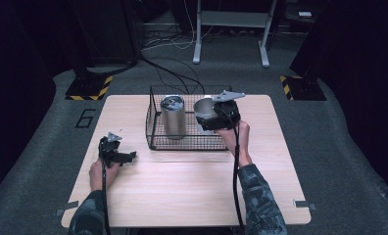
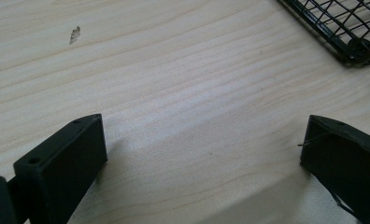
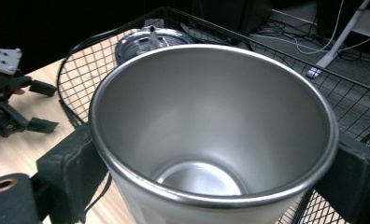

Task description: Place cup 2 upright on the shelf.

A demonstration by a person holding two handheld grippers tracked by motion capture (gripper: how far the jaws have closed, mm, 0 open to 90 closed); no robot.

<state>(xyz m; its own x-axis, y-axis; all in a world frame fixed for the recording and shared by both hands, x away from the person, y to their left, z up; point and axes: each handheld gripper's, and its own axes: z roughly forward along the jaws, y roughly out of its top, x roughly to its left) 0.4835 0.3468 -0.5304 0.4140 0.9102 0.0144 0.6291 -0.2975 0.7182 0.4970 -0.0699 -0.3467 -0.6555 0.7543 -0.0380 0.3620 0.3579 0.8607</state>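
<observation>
My right gripper [image 1: 212, 116] is shut on an open steel tumbler [image 1: 205, 110], held over the right part of the black wire basket [image 1: 155, 142]. In the right gripper view the tumbler [image 3: 211, 121] is empty and sits between the jaws, its rim toward the camera. A second steel tumbler with a lid [image 1: 173, 116] stands upright in the basket's left half; its lid [image 3: 150, 39] shows behind the held one. My left gripper [image 1: 128, 157] rests low on the table's left side, open, with bare wood between its jaws [image 2: 206, 149]. The left gripper [image 3: 38, 107] also appears far left.
The wooden table [image 1: 182, 191] has wide bare room in front of the basket and at the right. A basket corner [image 2: 346, 37] lies ahead-right of the left gripper. Cables and a metal stand [image 1: 231, 24] are on the floor beyond the table.
</observation>
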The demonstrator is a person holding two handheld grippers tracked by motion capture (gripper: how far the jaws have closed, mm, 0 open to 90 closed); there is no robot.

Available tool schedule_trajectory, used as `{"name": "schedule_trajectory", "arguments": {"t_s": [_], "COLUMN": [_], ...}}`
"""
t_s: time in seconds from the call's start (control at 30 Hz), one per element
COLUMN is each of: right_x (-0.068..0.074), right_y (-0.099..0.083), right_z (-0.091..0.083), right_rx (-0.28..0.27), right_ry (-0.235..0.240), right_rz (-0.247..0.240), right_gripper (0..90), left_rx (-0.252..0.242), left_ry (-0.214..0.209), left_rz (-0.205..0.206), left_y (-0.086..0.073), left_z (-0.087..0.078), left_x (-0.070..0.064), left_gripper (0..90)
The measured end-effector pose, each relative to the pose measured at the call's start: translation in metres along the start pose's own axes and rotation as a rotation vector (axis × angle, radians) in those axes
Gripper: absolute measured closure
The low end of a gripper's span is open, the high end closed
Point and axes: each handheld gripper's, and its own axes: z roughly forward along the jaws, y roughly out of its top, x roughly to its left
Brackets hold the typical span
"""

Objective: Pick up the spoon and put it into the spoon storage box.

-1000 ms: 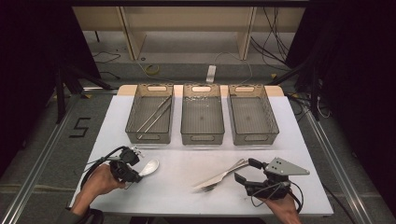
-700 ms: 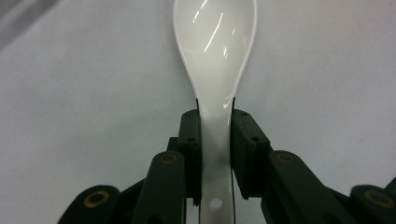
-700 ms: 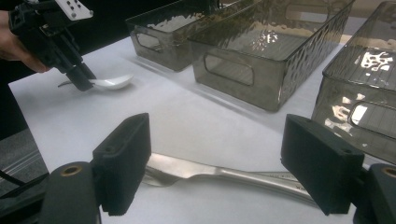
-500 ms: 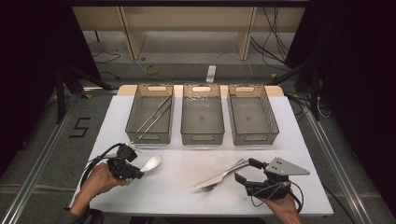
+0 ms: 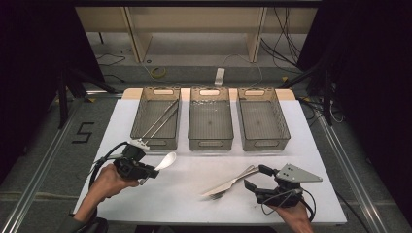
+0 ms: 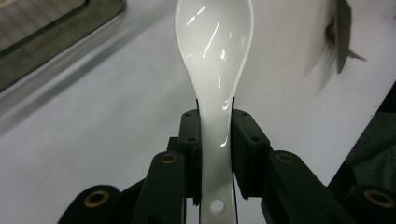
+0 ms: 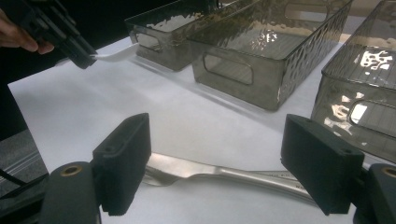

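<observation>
At the near left of the white table [image 5: 194,194], the left gripper [image 5: 148,171] clamps its jaws on the handle of a white spoon [image 5: 166,159]; compared with a second ago the spoon is lifted and sits closer to the left bin [image 5: 156,118], which holds long metal utensils. The middle bin [image 5: 210,119] and right bin [image 5: 262,118] are unchanged. Near right, the right gripper [image 5: 252,177] stays put, jaws wide apart around a fork and knife [image 5: 228,182] lying on the table.

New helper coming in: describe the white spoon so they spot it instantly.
On the white table, look in front of the leftmost of three grey bins. There the left gripper clamps a spoon: glossy white, unlike the metal cutlery lying toward the right.
</observation>
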Motion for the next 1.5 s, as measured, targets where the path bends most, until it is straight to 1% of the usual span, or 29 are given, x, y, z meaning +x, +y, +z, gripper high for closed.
{"name": "schedule_trajectory", "arguments": {"t_s": [0.17,0.23,0.4,0.5,0.53,0.63,0.7,0.93,1.23,1.5], "right_x": [0.0,-0.001,0.0,-0.001,-0.001,-0.001,-0.001,-0.001,-0.002,-0.003], "right_y": [0.0,0.0,-0.001,-0.001,-0.001,-0.001,-0.001,-0.001,-0.001,-0.001], "right_z": [0.0,0.0,0.0,0.0,0.0,0.0,0.0,-0.001,-0.001,-0.001], "right_rx": [0.001,0.001,-0.001,0.0,0.001,0.001,0.002,0.0,0.0,-0.002], "right_ry": [0.0,0.0,0.001,0.0,0.001,0.0,0.001,0.0,0.002,0.0], "right_rz": [0.004,0.003,0.004,0.003,0.006,0.006,0.005,0.007,0.012,0.013], "right_gripper": [25.2,25.2,25.2,25.2,25.2,25.2,25.2,25.2,25.2,25.2], "left_rx": [-0.036,-0.052,-0.085,-0.109,-0.123,-0.139,-0.149,-0.207,-0.239,-0.246], "left_ry": [-0.022,-0.014,-0.011,-0.012,-0.008,-0.006,0.001,0.014,0.027,0.046], "left_rz": [0.037,0.051,0.077,0.075,0.071,0.065,0.064,0.034,0.011,-0.003], "left_y": [0.024,0.035,0.064,0.079,0.083,0.093,0.099,0.118,0.135,0.151], "left_z": [0.002,0.002,0.004,0.005,0.006,0.008,0.009,0.015,0.025,0.033], "left_x": [-0.01,-0.013,-0.017,-0.016,-0.015,-0.012,-0.01,0.0,0.01,0.016], "left_gripper": [74.9,74.9,74.9,74.9,74.9,74.9,74.9,74.9,74.9,74.9]}}
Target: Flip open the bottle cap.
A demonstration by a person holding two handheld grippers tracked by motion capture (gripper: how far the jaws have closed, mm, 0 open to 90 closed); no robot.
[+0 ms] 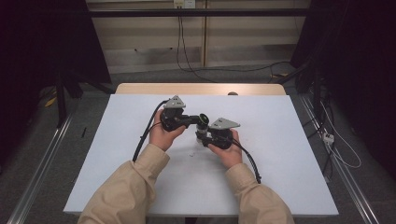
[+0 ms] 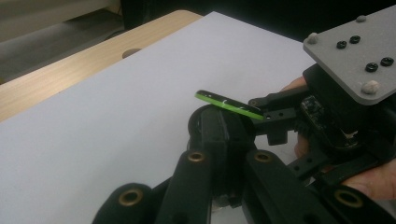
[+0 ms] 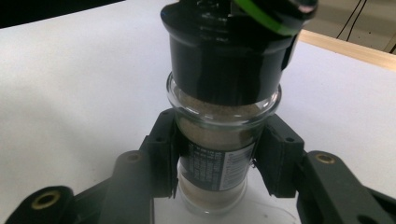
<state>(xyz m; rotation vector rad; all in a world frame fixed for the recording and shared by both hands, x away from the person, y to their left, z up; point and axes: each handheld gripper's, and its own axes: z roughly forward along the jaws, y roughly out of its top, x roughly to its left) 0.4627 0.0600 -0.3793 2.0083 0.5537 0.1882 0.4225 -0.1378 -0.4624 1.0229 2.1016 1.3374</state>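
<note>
My right gripper [image 3: 212, 158] pinches a small glass spice jar [image 3: 215, 154] around its narrow body, one black jaw pressed to each side, low in the middle of the right gripper view. My left gripper [image 2: 224, 140] is closed on the jar's black cap [image 3: 229, 60], which fills the top centre of that view; a green-edged flip lid [image 2: 229, 105] stands slightly lifted above the cap in the middle of the left gripper view.

In the high view the jar [image 1: 201, 128] sits at the centre of the frame, between my two hands over the white desk [image 1: 280, 154]. I cannot tell whether its base touches the desk.

The jar stands roughly upright, its long axis running bottom to top of the right gripper view, cap end up, with pale powder reaching up to the neck.

As I judge it, the main risk is the smooth glass turning or slipping between my right jaws if my left gripper twists or pulls the cap. A sudden release could tip the jar and spill powder on the desk. The raised lid could also let powder out if the jar leans.
</note>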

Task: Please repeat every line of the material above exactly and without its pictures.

Response for this exercise:
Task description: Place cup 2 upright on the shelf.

A demonstration by a person holding two handheld grippers tracked by motion capture (gripper: how far the jaws have closed, mm, 0 open to 90 closed); no robot.

<state>(xyz m; its own x-axis, y-axis; all in a world frame fixed for the recording and shared by both hands, x away from the person, y to their left, z up; point and axes: each handheld gripper's, and its own axes: z roughly forward along the jaws, y roughly out of its top, x roughly to its left) 0.4835 0.3468 -0.5304 0.4140 0.9102 0.0144 0.6291 -0.2975 0.7182 0.4970 -0.0699 -0.3467 -0.6555 0.7543 -0.0380 0.3620 0.3579 0.8607</state>
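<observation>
My right gripper [image 1: 212, 116] is shut on an open steel tumbler [image 1: 205, 110], held over the right part of the black wire basket [image 1: 155, 142]. In the right gripper view the tumbler [image 3: 211, 121] is empty and sits between the jaws, its rim toward the camera. A second steel tumbler with a lid [image 1: 173, 116] stands upright in the basket's left half; its lid [image 3: 150, 39] shows behind the held one. My left gripper [image 1: 128, 157] rests low on the table's left side, open, with bare wood between its jaws [image 2: 206, 149]. The left gripper [image 3: 38, 107] also appears far left.
The wooden table [image 1: 182, 191] has wide bare room in front of the basket and at the right. A basket corner [image 2: 346, 37] lies ahead-right of the left gripper. Cables and a metal stand [image 1: 231, 24] are on the floor beyond the table.
</observation>
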The demonstrator is a person holding two handheld grippers tracked by motion capture (gripper: how far the jaws have closed, mm, 0 open to 90 closed); there is no robot.

Available tool schedule_trajectory, used as `{"name": "schedule_trajectory", "arguments": {"t_s": [_], "COLUMN": [_], ...}}`
"""
t_s: time in seconds from the call's start (control at 30 Hz), one per element
COLUMN is each of: right_x (-0.068..0.074), right_y (-0.099..0.083), right_z (-0.091..0.083), right_rx (-0.28..0.27), right_ry (-0.235..0.240), right_rz (-0.247..0.240), right_gripper (0..90), left_rx (-0.252..0.242), left_ry (-0.214..0.209), left_rz (-0.205..0.206), left_y (-0.086..0.073), left_z (-0.087..0.078), left_x (-0.070..0.064), left_gripper (0..90)
The measured end-effector pose, each relative to the pose measured at the call's start: translation in metres along the start pose's own axes and rotation as a rotation vector (axis × angle, radians) in those axes
Gripper: absolute measured closure
The low end of a gripper's span is open, the high end closed
Point and axes: each handheld gripper's, and its own axes: z roughly forward along the jaws, y roughly out of its top, x roughly to its left
Brackets hold the typical span
"""

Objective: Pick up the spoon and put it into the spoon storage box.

-1000 ms: 
-700 ms: 
-700 ms: 
-500 ms: 
+0 ms: 
+0 ms: 
+0 ms: 

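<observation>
At the near left of the white table [image 5: 194,194], the left gripper [image 5: 148,171] clamps its jaws on the handle of a white spoon [image 5: 166,159]; compared with a second ago the spoon is lifted and sits closer to the left bin [image 5: 156,118], which holds long metal utensils. The middle bin [image 5: 210,119] and right bin [image 5: 262,118] are unchanged. Near right, the right gripper [image 5: 252,177] stays put, jaws wide apart around a fork and knife [image 5: 228,182] lying on the table.

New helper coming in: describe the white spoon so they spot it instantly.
On the white table, look in front of the leftmost of three grey bins. There the left gripper clamps a spoon: glossy white, unlike the metal cutlery lying toward the right.
</observation>
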Motion for the next 1.5 s, as measured, targets where the path bends most, until it is straight to 1% of the usual span, or 29 are given, x, y, z meaning +x, +y, +z, gripper high for closed.
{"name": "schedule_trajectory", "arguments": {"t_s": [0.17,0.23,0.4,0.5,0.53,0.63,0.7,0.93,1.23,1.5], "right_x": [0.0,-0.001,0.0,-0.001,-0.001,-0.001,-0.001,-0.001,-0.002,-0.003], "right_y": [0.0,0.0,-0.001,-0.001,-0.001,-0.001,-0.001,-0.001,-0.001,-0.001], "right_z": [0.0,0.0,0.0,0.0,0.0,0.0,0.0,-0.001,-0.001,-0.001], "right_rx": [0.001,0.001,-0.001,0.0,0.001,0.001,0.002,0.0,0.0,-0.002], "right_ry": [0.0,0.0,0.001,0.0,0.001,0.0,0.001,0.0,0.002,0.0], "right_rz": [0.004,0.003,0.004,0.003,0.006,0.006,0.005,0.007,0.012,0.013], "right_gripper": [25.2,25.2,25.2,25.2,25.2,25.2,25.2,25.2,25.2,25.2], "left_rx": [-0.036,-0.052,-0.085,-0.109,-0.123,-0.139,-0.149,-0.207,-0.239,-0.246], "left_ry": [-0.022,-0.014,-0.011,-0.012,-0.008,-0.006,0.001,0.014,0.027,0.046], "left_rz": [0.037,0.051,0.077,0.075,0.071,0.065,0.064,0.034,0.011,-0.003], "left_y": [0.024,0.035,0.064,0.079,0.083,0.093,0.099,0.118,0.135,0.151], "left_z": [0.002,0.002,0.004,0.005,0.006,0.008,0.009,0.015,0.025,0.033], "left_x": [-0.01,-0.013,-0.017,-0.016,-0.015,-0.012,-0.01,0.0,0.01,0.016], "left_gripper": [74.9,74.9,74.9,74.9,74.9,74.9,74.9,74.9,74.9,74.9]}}
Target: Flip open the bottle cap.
A demonstration by a person holding two handheld grippers tracked by motion capture (gripper: how far the jaws have closed, mm, 0 open to 90 closed); no robot.
[+0 ms] 
[+0 ms] 
[+0 ms] 
<state>(xyz m; rotation vector rad; all in a world frame fixed for the recording and shared by both hands, x away from the person, y to their left, z up; point and axes: each handheld gripper's, and its own axes: z roughly forward along the jaws, y roughly out of its top, x roughly to its left) 0.4627 0.0600 -0.3793 2.0083 0.5537 0.1882 0.4225 -0.1378 -0.4624 1.0229 2.1016 1.3374</state>
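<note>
My right gripper [image 3: 212, 158] pinches a small glass spice jar [image 3: 215, 154] around its narrow body, one black jaw pressed to each side, low in the middle of the right gripper view. My left gripper [image 2: 224, 140] is closed on the jar's black cap [image 3: 229, 60], which fills the top centre of that view; a green-edged flip lid [image 2: 229, 105] stands slightly lifted above the cap in the middle of the left gripper view.

In the high view the jar [image 1: 201, 128] sits at the centre of the frame, between my two hands over the white desk [image 1: 280, 154]. I cannot tell whether its base touches the desk.

The jar stands roughly upright, its long axis running bottom to top of the right gripper view, cap end up, with pale powder reaching up to the neck.

As I judge it, the main risk is the smooth glass turning or slipping between my right jaws if my left gripper twists or pulls the cap. A sudden release could tip the jar and spill powder on the desk. The raised lid could also let powder out if the jar leans.
</note>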

An answer has been given, and the exercise is complete.